— ACTIVITY —
Print exactly the lines of the listing below from the one containing "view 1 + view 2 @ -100" through the final line, both included, and no pictures.

— SUPPLIED MATERIAL —
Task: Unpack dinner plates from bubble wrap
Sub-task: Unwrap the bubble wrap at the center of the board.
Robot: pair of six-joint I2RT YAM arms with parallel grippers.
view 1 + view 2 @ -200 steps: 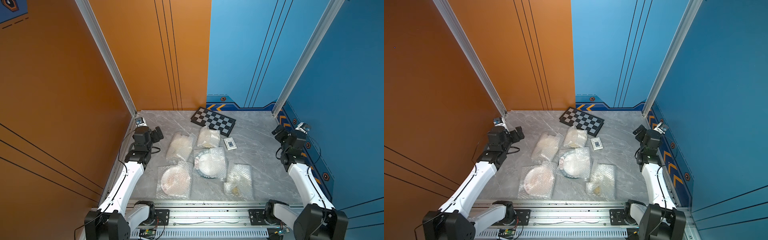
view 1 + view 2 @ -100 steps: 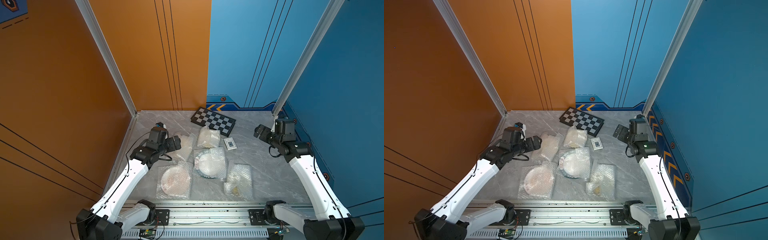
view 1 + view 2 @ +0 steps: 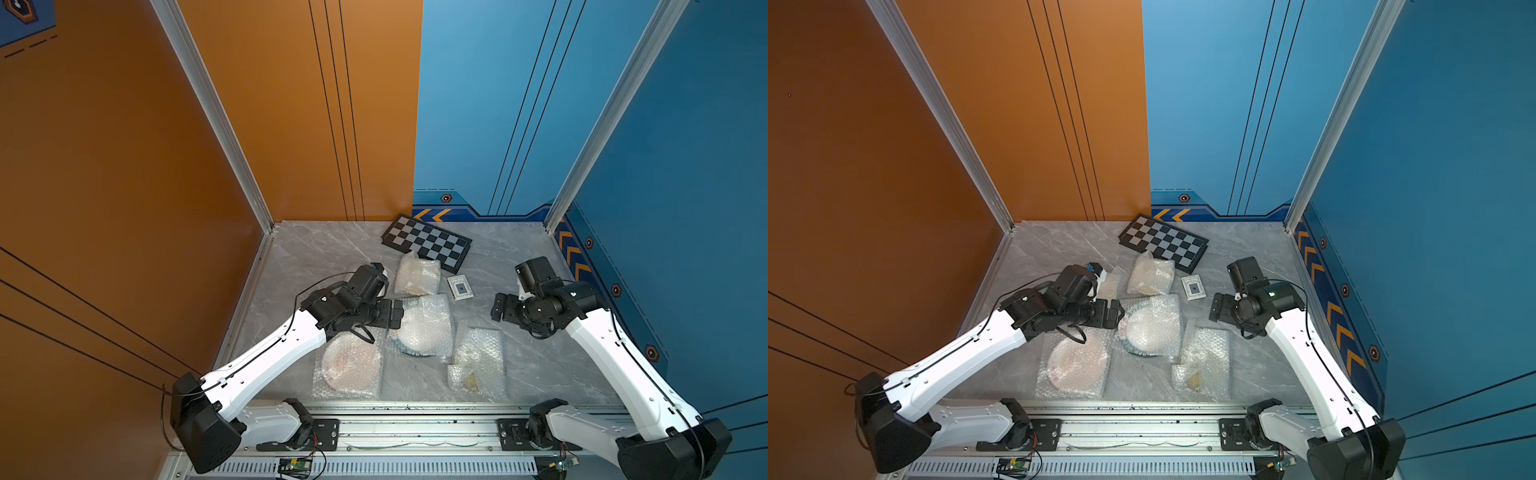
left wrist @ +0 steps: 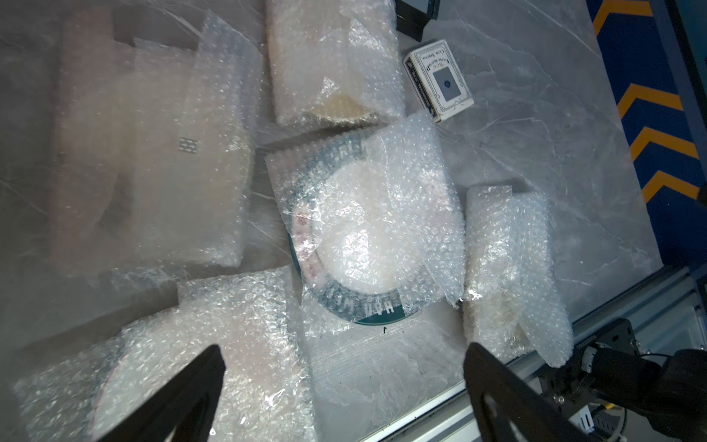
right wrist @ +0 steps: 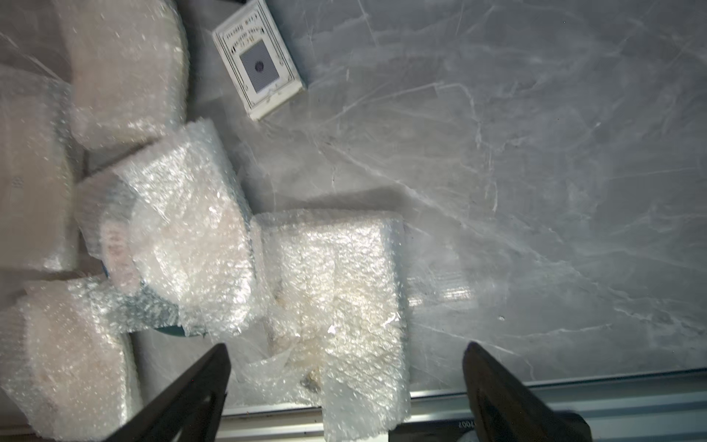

— TASK RESULT —
view 1 + view 2 @ -100 steps: 
view 1 + view 2 @ +0 steps: 
left wrist @ +0 steps: 
right wrist @ +0 steps: 

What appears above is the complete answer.